━━ MATERIAL TO PROCESS

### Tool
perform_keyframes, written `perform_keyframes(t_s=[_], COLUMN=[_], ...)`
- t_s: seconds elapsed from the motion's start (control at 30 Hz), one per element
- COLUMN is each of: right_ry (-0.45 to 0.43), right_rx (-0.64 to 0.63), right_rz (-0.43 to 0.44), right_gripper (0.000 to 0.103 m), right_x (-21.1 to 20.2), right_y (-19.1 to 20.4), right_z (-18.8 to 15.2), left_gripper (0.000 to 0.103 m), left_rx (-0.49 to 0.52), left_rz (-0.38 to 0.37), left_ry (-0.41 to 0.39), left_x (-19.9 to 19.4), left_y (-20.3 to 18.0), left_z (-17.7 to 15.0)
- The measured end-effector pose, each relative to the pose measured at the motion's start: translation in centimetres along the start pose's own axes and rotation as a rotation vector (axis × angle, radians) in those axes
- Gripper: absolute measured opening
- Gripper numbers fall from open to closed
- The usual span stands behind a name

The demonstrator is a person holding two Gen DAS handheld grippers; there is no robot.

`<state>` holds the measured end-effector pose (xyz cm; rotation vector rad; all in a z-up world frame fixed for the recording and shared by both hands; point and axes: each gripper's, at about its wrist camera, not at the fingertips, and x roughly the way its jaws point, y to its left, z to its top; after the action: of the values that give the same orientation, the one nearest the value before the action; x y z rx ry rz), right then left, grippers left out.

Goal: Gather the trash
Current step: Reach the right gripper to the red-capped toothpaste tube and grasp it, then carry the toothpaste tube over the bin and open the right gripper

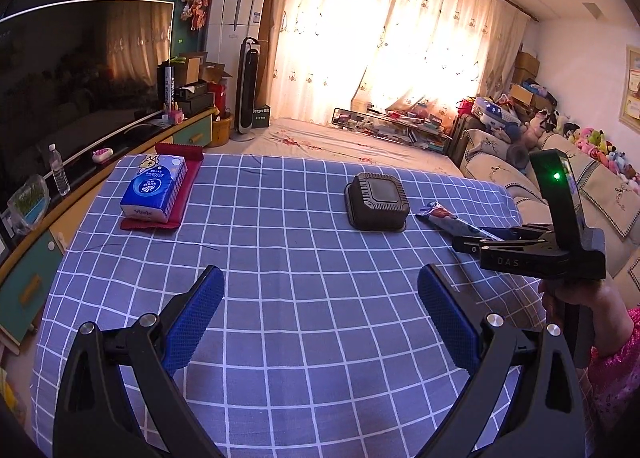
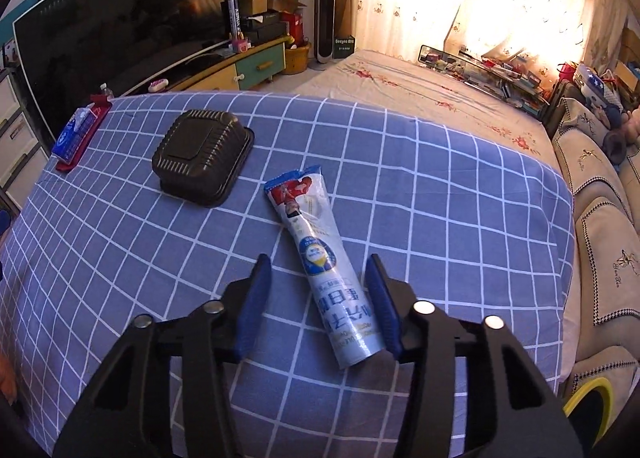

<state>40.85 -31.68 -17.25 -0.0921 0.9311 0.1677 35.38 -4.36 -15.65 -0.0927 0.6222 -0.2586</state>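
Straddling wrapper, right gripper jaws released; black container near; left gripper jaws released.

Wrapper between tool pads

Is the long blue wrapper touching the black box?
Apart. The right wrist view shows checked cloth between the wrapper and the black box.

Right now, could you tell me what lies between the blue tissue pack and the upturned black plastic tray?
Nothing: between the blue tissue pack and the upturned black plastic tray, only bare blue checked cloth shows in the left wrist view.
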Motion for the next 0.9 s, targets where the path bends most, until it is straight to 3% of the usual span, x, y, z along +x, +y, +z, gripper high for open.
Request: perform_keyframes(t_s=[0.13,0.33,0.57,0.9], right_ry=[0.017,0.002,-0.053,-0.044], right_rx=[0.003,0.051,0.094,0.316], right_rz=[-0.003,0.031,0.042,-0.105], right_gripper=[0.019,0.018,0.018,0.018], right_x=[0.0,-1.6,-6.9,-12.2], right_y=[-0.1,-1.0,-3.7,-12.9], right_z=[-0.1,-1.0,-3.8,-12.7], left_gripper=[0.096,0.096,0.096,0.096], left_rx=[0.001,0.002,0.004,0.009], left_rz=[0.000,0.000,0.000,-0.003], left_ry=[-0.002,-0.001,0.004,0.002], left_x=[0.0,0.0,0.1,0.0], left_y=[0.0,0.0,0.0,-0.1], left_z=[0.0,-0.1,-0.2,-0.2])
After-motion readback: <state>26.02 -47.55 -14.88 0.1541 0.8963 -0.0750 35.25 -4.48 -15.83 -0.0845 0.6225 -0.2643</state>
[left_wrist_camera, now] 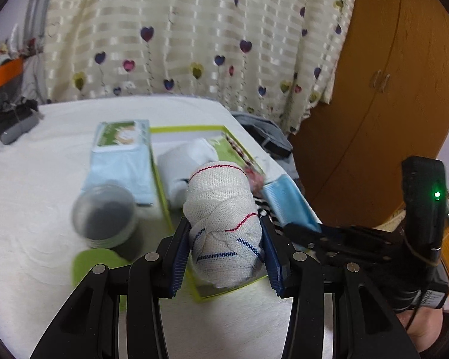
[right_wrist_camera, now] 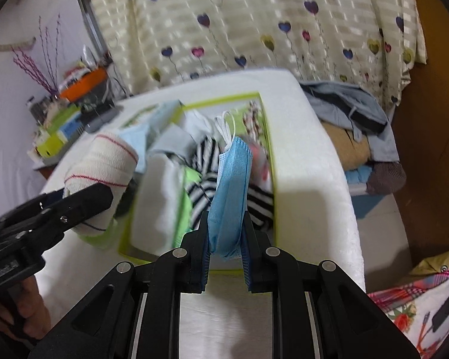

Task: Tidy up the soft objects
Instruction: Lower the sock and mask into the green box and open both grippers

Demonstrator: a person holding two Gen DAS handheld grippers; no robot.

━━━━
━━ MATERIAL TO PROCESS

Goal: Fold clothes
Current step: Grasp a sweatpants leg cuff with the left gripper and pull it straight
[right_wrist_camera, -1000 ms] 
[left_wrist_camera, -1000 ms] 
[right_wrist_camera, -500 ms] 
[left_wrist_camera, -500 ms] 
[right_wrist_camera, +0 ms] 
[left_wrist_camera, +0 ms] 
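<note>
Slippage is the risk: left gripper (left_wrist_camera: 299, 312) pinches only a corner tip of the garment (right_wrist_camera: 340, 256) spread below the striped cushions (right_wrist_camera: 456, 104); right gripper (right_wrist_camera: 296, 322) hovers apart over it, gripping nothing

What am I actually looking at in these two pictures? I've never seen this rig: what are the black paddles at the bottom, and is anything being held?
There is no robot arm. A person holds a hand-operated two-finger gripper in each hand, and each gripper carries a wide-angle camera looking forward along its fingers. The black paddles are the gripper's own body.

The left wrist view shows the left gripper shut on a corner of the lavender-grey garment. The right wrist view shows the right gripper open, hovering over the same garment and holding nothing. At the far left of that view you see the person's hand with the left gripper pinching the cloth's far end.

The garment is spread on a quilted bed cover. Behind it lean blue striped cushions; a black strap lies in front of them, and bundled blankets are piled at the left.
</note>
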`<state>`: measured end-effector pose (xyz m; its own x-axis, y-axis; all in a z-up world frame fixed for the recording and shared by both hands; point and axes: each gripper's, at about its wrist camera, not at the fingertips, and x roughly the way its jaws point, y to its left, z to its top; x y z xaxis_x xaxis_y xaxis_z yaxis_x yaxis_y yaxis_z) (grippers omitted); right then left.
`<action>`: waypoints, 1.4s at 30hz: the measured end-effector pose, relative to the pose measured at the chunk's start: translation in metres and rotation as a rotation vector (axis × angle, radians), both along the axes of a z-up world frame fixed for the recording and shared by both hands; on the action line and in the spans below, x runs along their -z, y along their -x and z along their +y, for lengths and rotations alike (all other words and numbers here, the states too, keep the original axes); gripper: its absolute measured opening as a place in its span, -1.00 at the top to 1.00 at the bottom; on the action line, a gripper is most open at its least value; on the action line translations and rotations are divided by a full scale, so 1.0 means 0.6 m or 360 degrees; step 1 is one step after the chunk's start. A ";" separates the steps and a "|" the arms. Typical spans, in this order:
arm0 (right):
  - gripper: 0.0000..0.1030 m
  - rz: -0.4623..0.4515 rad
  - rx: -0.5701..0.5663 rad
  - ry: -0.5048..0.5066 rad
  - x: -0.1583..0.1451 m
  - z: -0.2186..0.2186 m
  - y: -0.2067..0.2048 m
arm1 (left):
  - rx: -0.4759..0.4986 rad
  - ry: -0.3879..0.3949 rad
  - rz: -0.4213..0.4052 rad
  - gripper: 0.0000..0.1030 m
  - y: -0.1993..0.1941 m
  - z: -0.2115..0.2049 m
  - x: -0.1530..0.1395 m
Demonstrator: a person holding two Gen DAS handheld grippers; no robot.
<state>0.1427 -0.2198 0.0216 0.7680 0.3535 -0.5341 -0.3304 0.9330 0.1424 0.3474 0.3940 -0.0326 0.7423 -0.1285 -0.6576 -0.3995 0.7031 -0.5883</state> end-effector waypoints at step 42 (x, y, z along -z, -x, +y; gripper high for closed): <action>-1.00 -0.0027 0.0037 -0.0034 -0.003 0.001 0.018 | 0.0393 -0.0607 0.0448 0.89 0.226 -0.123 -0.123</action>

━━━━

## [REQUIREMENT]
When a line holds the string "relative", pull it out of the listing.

## [ANSWER AREA]
- The measured end-effector pose, each relative to the pose measured at the motion's start: translation in centimetres along the start pose's own axes and rotation as a rotation vector (axis × angle, radians) in those axes
`<action>`: waypoints, 1.4s at 30hz: the measured end-effector pose, relative to the pose measured at the chunk's start: translation in metres and rotation as a rotation vector (axis × angle, radians), both along the axes of a z-up world frame fixed for the recording and shared by both hands; on the action line and in the spans below, x runs along their -z, y along their -x and z along their +y, for lengths and rotations alike (all other words and numbers here, the states too, keep the original axes); gripper: its absolute measured opening as a place in its span, -1.00 at the top to 1.00 at the bottom; on the action line, a gripper is most open at its least value; on the action line translations and rotations are divided by a full scale, so 1.0 means 0.6 m or 360 degrees; step 1 is one step after the chunk's start. A ";" separates the steps and a "|" the arms. Typical spans, in this order:

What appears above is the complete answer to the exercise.